Each run adds a CSV row with timestamp, issue number, event type, outcome, duration, model and size estimate. The goal is to build up enough data to see which estimate tiers fail most often, whether routing large tasks to Sonnet actually pays off. The data isn’t telling me much yet but I hope to see some insights months down the line.


What I’m looking to try next

An interesting extension is specialised sub-agents for test passes, QA (Browserbase? Playwright?) and doc updates that run as part of the merge loop. Right now everything goes through the same worker loop regardless of type. Separating those concerns should improve quality.
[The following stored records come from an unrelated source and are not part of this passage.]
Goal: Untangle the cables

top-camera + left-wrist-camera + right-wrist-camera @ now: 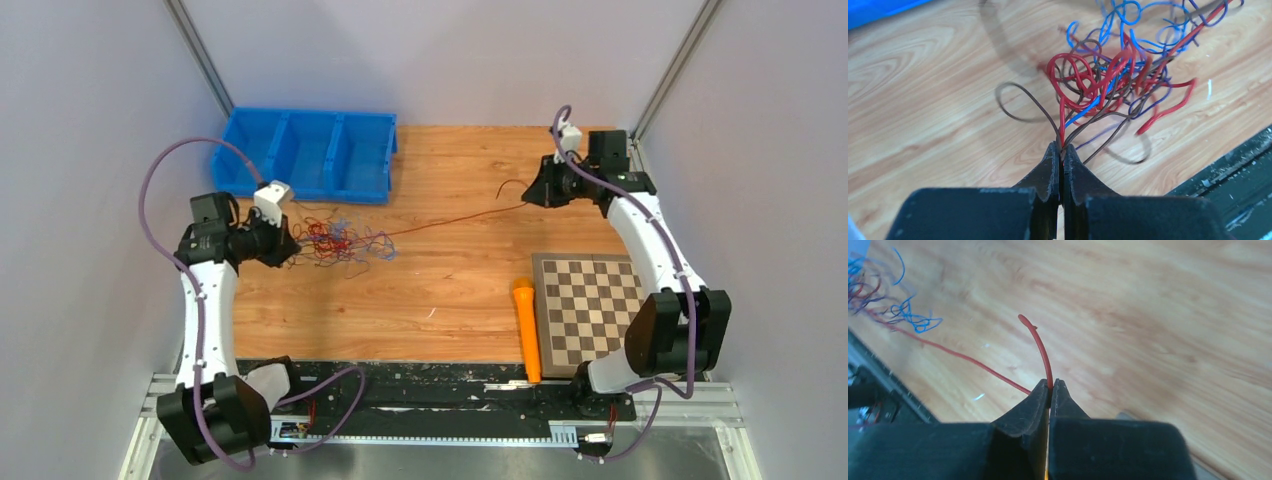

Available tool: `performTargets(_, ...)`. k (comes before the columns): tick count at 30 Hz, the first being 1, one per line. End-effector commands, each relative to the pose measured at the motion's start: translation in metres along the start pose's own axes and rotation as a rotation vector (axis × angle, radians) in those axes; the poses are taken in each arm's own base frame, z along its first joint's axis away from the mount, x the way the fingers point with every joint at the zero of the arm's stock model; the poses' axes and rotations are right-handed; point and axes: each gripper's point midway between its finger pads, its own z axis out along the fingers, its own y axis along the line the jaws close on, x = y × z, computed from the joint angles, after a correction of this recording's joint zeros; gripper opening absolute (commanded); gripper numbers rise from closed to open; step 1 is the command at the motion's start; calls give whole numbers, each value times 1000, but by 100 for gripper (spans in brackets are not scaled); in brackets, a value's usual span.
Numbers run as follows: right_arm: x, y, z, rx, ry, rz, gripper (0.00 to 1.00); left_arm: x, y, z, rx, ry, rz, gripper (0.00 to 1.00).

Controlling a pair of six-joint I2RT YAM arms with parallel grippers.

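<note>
The cables lie as a tangle [335, 240] of thin red, blue, dark and purplish wires on the wooden table, left of centre. My left gripper [292, 247] is at the tangle's left edge. In the left wrist view the left gripper [1062, 147] is shut on a red wire and a few dark wires coming out of the tangle [1108, 75]. One red cable [450, 220] runs taut from the tangle to my right gripper [530, 195] at the far right. The right gripper [1049, 385] is shut on this red cable [1040, 347] near its free end.
A blue three-compartment bin [310, 150] stands at the back left, just behind the tangle. A chessboard [590, 300] lies at the front right with an orange stick-like object [526, 325] along its left side. A black rail [430, 385] borders the near table edge.
</note>
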Motion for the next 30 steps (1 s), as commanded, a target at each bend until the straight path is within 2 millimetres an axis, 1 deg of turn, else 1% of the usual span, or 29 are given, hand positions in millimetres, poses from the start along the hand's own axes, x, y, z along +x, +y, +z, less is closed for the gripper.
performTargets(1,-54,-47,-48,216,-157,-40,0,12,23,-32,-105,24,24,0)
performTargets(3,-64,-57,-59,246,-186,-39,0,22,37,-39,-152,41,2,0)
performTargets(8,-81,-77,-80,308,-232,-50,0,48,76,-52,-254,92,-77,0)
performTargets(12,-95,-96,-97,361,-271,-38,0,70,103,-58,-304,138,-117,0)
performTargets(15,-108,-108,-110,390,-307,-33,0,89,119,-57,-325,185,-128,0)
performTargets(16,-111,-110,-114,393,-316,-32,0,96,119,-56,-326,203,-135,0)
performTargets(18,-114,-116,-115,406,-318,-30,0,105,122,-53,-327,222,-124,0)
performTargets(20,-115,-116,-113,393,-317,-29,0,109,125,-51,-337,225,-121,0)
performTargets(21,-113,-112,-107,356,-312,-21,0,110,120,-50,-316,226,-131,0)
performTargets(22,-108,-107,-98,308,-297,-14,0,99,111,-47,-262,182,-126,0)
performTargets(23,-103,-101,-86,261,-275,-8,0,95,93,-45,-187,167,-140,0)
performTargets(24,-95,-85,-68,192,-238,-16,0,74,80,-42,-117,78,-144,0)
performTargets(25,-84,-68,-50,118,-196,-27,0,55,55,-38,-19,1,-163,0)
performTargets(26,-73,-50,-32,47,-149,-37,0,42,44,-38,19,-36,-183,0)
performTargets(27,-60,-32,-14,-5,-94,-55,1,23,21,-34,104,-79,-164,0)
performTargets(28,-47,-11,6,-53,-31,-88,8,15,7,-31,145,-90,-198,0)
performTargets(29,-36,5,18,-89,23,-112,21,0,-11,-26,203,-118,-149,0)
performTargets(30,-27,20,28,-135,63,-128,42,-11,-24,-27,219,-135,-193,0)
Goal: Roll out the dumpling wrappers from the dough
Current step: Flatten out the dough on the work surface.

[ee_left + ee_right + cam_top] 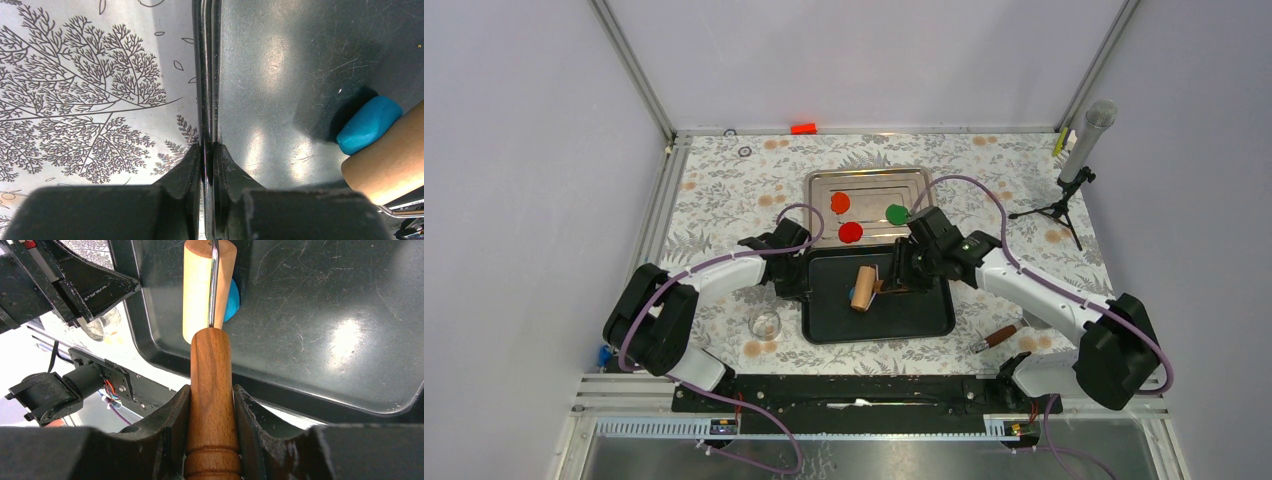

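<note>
Blue dough (369, 124) is tucked partly under the roller (202, 285), left of centre in the black tray (919, 310). The roller's handle is clamped by the right end effector (211, 392), its long axis pointed at the dough; the tray's left rim is pinched by the left end effector (207, 150).

Front tray (914, 315) sits before you, rear tray (869, 174) directly behind it. Three dumpling wrappers (851, 232) lie in rear tray. Roller (863, 287) rests in front tray, dough (369, 124) touching its side. Your left gripper (207, 147) pinches front tray's left rim. Your right gripper (211, 390) grips roller handle from right. Glass (766, 324) left of front tray, tool (999, 337) right.
</note>
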Action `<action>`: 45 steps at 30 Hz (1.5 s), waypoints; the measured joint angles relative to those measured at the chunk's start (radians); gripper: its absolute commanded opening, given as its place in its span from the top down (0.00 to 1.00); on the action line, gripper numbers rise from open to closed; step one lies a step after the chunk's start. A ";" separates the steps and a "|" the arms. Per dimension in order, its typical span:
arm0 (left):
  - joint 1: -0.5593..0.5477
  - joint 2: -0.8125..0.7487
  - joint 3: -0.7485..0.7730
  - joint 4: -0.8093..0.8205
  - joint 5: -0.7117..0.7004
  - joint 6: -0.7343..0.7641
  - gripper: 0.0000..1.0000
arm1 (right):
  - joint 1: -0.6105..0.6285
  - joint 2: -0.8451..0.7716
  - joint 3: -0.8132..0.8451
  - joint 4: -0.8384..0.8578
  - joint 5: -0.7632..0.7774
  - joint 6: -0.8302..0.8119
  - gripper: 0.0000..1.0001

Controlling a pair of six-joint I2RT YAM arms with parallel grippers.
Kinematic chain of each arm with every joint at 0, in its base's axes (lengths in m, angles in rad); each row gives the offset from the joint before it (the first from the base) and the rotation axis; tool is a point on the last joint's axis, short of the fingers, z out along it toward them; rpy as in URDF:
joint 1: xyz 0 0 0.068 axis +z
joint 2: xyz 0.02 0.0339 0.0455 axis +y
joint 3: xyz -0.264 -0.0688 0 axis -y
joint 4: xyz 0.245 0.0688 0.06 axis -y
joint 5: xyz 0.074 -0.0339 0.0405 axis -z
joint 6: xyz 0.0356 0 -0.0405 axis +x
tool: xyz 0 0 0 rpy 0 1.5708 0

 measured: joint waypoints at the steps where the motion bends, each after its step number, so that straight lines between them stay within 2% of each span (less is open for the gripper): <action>1: 0.000 0.000 0.000 0.000 0.000 0.000 1.00 | 0.000 0.005 0.003 0.000 -0.001 0.000 1.00; 15: -0.004 -0.001 0.000 0.000 -0.002 0.000 1.00 | 0.000 0.158 0.101 0.048 -0.061 0.016 1.00; 25: -0.016 -0.001 0.000 -0.002 0.000 0.000 1.00 | -0.015 -0.001 -0.047 0.075 -0.046 0.024 1.00; 29: -0.017 -0.001 0.000 -0.002 0.000 -0.001 1.00 | -0.021 -0.018 -0.055 0.060 -0.043 0.024 1.00; 40: -0.020 -0.007 -0.004 0.002 -0.001 -0.001 1.00 | -0.021 0.139 0.060 0.074 -0.089 0.024 1.00; 45: -0.022 -0.007 -0.004 0.000 -0.001 -0.001 1.00 | -0.021 0.149 0.060 0.082 -0.094 0.024 1.00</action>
I also want tracing per phase: worktree setup, agent run, validation, PR creation. Clustering failures by phase would make it much faster to see where the pipeline is spending time or falling over.

The longer-term experiment is a closely observed LLM-as-judge: a second pass that scores whether code changes match the issue description, whether test coverage is adequate and whether a review comment was fully addressed. It could reduce noise before human review but I’m mindful of how it’s incorporated into the flow.

Workers running

Workers running


Summary

Model quality is not the bottleneck. State, isolation, validation and human review are. The infrastructure is the differentiator.

Implementing things by hand already feels like a distant past. A clear roadmap and a dependable harness can go a long way to do the work of many. I’m still cobbling together the pieces and iterating on the flow. If your setup looks different, I’d love to hear about it!